5. A merchant may not use a false, deceptive or misleading representation or means in connection with the collection of a debt. Without limiting the general application of this subsection, the following conduct is a violation of this section:
A. The false representation or implication that the merchant is vouched for, bonded by or affiliated with the United States or any state, including the use of any badge, uniform, seal, insignia or facsimile;
B. The false representation of the character, amount or legal status of a debt;
C. The false representation or implication that an individual is an attorney or that a communication is from an attorney;
D. The representation or implication that nonpayment of a debt will result in the arrest or imprisonment of a person or the seizure, garnishment, attachment or sale of property or wages of a person, unless that action is lawful and the merchant intends to take that action;
E. The threat to take an action that may not legally be taken or that is not intended to be taken;
F. The false representation or implication that a sale, referral or other transfer of any interest in a debt will cause the consumer to:
(1) Lose a claim or defense to payment of the debt; or
(2) Become subject to a practice prohibited by this Article;
G. The false representation or implication that the consumer committed a crime or other conduct in order to disgrace the consumer;
H. Communicating or threatening to communicate to any person credit information that is known or that should be known to be false, including the failure to communicate that a disputed debt is disputed;
I. The use or distribution of a written communication that simulates or is falsely represented to be a document authorized, issued or approved by a court, official or agency of the United States or any state, or that creates a false impression as to its source, authorization or approval;
J. The use of a false representation or deceptive means to collect or attempt to collect a debt or to obtain information concerning a consumer;
K. The false representation or implication that accounts have been turned over to innocent purchasers for value;
L. The false representation or implication that documents are legal process;
M. The use of a business, company or organization name other than the true name of the merchant's business, company or organization;
N. The false representation or implication that documents are not legal process forms or do not require action by the consumer; or
O. The false representation or implication that a merchant operates or is employed by a consumer reporting agency, as defined by Title 10, section 1312, subsection 4.
6. A merchant may not use unfair or unconscionable means to collect or attempt to collect a debt.

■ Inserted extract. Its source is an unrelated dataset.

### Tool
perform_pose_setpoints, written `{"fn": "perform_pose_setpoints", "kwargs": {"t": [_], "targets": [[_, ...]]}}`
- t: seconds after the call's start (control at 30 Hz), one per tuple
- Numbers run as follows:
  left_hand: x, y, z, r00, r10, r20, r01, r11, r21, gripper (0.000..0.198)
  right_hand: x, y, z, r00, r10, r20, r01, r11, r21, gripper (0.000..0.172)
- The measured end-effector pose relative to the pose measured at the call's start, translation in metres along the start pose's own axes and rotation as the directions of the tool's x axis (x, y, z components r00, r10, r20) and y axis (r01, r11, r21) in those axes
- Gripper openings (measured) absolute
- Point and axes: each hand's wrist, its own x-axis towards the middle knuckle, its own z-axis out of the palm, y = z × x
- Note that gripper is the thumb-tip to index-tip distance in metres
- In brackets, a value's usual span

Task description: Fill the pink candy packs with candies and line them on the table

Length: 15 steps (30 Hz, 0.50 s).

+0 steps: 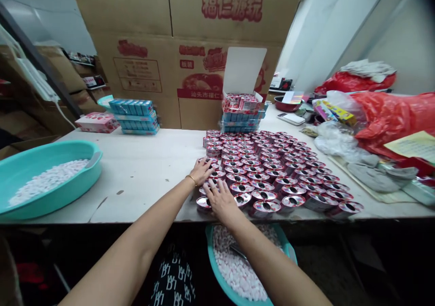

Without limiting the general application of this subsection, the following conduct is a violation of this section:
A. The collection of an amount, including any interest, fee, charge or expense incidental to the principal obligation, unless the amount is expressly authorized by the agreement creating the debt or permitted by law;
B. The solicitation by a merchant of any postdated check or other postdated payment instrument for the purpose of threatening or instituting criminal prosecution;
C. Depositing or threatening to deposit any postdated check or other postdated payment instrument prior to the date on the check or instrument;
D. Causing charges to be made to a person for communications by concealment of the true purpose of the communication. These charges include, but are not limited to, collect telephone calls and telegram fees;
E. Communicating with a consumer regarding a debt by postcard;
F. Using language or a symbol, other than the merchant's address and business name, on an envelope when communicating with a consumer in connection with a debt; or
G. Using or employing notaries public, constables, sheriffs or any other officer authorized to serve legal papers in the collection of a debt.
Effective September 21, 2001, unless otherwise indicated.